Nicolas Maduro asks Supreme Court to audit Venezuela’s presidential election
There have been calls internationally for detailed vote counts to be released.
Venezuela’s President Nicolas Maduro said he asked the country’s Supreme Court to audit the presidential election, after the opposition disputed his claim to have won and amid international calls to release detailed vote counts.
Mr Maduro told reporters that the ruling party is also ready to show the totality of the electoral tally sheets.
“I throw myself before justice,” he said to reporters outside the Supreme Court’s headquarters in Caracas, adding that he is “willing to be summoned, questioned, investigated”.
It is Mr Maduro’s first concession to demands for more transparency about the election. However, the Supreme Court is closely aligned with his government. Federal officials propose the court’s justices and they are ratified by the National Assembly, which is dominated by Maduro sympathisers.
The Carter Centre criticised the audit request, saying the court would not provide an independent review.
“You have another government institution which is appointed by the government to verify the government numbers for the election results which are in question,” said Jennie Lincoln, a senior adviser for Latin America and the Caribbean and the leader of the delegation that the Carter Centre sent to monitor the election in Venezuela. “This is not an independent assessment.”
The Atlanta-based group said on Tuesday night that it was unable to verify the results of the election, and it blamed authorities for a “complete lack of transparency” in declaring Mr Maduro the winner. Venezuela’s electoral authorities allowed the group to send 17 experts to observe the election.
Mr Maduro insists that he won the election, despite his main challenger, Edmundo Gonzalez, and opposition leader Maria Corina Machado, saying that they secured more than two-thirds of the tally sheets that each electronic voting machine printed after polls closed on Sunday.
The opposition figures said the release of the data on those tallies would prove Mr Maduro lost the election.
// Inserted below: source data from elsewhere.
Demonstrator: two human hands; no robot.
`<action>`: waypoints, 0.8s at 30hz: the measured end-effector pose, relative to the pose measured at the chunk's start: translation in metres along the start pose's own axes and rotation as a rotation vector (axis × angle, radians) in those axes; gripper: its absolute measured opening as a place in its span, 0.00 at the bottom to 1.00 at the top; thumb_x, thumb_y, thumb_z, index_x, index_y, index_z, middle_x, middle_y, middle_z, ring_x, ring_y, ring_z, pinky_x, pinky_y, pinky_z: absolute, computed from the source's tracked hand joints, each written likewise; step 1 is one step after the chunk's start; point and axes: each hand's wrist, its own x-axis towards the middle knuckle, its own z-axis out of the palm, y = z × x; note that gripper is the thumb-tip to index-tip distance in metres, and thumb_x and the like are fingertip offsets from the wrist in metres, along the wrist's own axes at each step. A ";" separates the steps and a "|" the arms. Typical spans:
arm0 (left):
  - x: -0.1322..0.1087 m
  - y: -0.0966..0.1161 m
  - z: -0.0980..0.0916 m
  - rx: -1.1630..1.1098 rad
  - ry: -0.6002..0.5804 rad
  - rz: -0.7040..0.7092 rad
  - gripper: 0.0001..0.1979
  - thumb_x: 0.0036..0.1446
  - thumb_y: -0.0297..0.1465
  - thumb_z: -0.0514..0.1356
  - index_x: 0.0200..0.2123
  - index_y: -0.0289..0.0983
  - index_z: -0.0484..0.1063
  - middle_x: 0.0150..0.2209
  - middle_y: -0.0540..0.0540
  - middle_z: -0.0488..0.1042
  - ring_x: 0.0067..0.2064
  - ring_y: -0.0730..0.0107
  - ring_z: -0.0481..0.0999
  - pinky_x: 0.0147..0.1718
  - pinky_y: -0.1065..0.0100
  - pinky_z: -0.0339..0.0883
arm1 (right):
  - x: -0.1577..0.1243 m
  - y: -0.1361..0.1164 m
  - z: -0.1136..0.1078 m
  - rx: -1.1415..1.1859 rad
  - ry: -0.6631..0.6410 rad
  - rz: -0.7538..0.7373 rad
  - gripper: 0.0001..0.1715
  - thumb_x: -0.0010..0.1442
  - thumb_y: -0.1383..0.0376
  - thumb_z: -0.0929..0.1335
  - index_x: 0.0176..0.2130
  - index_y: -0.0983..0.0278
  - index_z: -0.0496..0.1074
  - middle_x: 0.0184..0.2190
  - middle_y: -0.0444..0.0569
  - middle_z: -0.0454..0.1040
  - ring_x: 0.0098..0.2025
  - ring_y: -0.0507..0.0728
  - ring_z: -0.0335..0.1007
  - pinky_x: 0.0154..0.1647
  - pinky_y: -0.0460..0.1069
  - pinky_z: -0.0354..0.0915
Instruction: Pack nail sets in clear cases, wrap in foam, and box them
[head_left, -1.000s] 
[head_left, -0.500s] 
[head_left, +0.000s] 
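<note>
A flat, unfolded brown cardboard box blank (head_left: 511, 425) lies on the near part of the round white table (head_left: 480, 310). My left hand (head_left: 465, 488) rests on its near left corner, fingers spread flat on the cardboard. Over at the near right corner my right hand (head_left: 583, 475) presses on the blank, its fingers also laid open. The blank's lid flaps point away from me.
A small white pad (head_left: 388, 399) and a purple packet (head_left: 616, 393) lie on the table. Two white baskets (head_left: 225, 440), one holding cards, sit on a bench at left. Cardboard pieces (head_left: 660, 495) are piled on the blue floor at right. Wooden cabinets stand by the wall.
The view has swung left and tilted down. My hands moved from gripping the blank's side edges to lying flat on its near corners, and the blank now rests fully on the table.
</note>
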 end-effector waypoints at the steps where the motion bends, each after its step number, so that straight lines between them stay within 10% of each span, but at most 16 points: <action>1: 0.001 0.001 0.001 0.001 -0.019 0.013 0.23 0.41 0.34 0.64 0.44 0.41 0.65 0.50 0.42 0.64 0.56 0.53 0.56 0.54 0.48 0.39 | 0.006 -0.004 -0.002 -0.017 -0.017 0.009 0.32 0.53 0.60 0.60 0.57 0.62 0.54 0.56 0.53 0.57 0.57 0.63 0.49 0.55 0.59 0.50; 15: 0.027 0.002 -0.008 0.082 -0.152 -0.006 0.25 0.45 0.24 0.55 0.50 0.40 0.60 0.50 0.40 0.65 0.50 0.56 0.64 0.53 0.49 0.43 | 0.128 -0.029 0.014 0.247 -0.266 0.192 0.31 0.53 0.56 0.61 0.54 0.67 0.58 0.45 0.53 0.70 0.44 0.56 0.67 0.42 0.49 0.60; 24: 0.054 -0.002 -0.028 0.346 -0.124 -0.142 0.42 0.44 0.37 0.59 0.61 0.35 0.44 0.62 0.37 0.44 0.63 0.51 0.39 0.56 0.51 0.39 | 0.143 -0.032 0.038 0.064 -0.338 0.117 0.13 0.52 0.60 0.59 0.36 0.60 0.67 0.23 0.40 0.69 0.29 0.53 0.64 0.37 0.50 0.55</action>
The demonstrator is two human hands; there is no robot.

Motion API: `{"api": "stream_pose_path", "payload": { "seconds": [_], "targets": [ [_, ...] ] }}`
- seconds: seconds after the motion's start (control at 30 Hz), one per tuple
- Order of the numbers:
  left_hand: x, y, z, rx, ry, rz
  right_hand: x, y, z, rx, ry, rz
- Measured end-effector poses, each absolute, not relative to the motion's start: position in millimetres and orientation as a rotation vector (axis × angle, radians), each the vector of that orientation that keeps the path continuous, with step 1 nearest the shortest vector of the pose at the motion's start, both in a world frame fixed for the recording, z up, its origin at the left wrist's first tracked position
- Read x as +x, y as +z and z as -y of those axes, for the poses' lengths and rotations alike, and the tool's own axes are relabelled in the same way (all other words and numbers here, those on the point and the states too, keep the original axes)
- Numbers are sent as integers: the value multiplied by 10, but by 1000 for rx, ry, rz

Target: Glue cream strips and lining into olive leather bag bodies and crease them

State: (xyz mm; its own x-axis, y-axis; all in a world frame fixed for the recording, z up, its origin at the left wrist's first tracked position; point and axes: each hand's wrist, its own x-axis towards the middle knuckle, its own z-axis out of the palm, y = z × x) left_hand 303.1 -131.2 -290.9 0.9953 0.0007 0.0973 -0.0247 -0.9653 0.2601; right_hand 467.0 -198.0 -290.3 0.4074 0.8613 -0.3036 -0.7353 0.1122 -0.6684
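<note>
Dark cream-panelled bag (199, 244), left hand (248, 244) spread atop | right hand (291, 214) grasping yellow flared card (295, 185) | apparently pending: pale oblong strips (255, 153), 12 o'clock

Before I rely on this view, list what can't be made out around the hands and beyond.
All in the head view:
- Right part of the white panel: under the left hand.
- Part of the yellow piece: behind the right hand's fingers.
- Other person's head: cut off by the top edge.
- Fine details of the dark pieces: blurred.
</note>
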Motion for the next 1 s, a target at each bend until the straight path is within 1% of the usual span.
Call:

Pressure has been building against Mr Maduro.
The National Electoral Council, which is loyal to the ruling United Socialist Party of Venezuela, has yet to release any printed results from polling centres as it did in past elections.
His close ally, Colombian President Gustavo Petro, on Wednesday joined other foreign leaders in urging him to release detailed vote counts.
A day earlier, another of Mr Maduro’s allies, Brazilian President Luiz Inacio Lula da Silva, along with US President Joe Biden called for the “immediate release of full, transparent, and detailed voting data at the polling station level”.
Ms Machado said the vote tallies the opposition has obtained show Mr Gonzalez received roughly 6.2 million votes compared with 2.7 million for Mr Maduro.
That is widely different from the electoral council’s report that Maduro received 5.1 million votes, against more than 4.4 million for Mr Gonzalez.
“The serious doubts that have arisen around the Venezuelan electoral process can lead its people to a deep violent polarization with serious consequences of permanent division,” Mr Petro said in a post on social media site X.
“I invite the Venezuelan government to allow the elections to end in peace, allowing a transparent vote count, with the counting of votes, and with the supervision of all the political forces of its country and professional international supervision,” he added.
Mr Petro proposed that Mr Maduro’s government and the opposition reach an agreement “that allows for the maximum respect of the (political) force that has lost the elections”.
The agreement, he said, could be submitted to the United Nations Security Council.
Venezuela has the world’s largest proven crude reserves and once boasted Latin America’s most advanced economy, but it entered into free fall after Mr Maduro took the helm in 2013.
Plummeting oil prices, widespread shortages and hyperinflation that soared past 130,000% led to social unrest and mass emigration.
More than 7.7 million Venezuelans have left the country since 2014, the largest exodus in Latin America’s recent history.
Many have settled in Colombia.
Within hours of the electoral council announcing that Mr Maduro had won, thousands of protesters took to the streets of the capital, Caracas, and other cities.
The protests, which continued into Tuesday, turned violent at times, and law enforcement responded with tear gas and gun pellets.
Attorney General Tarek William Saab told reporters that more than 700 protesters were arrested in nationwide demonstrations and that one officer was killed.
The Venezuela-based human rights organisation Foro Penal also reported that 11 people, including two minors, had been killed in unrest related to the election.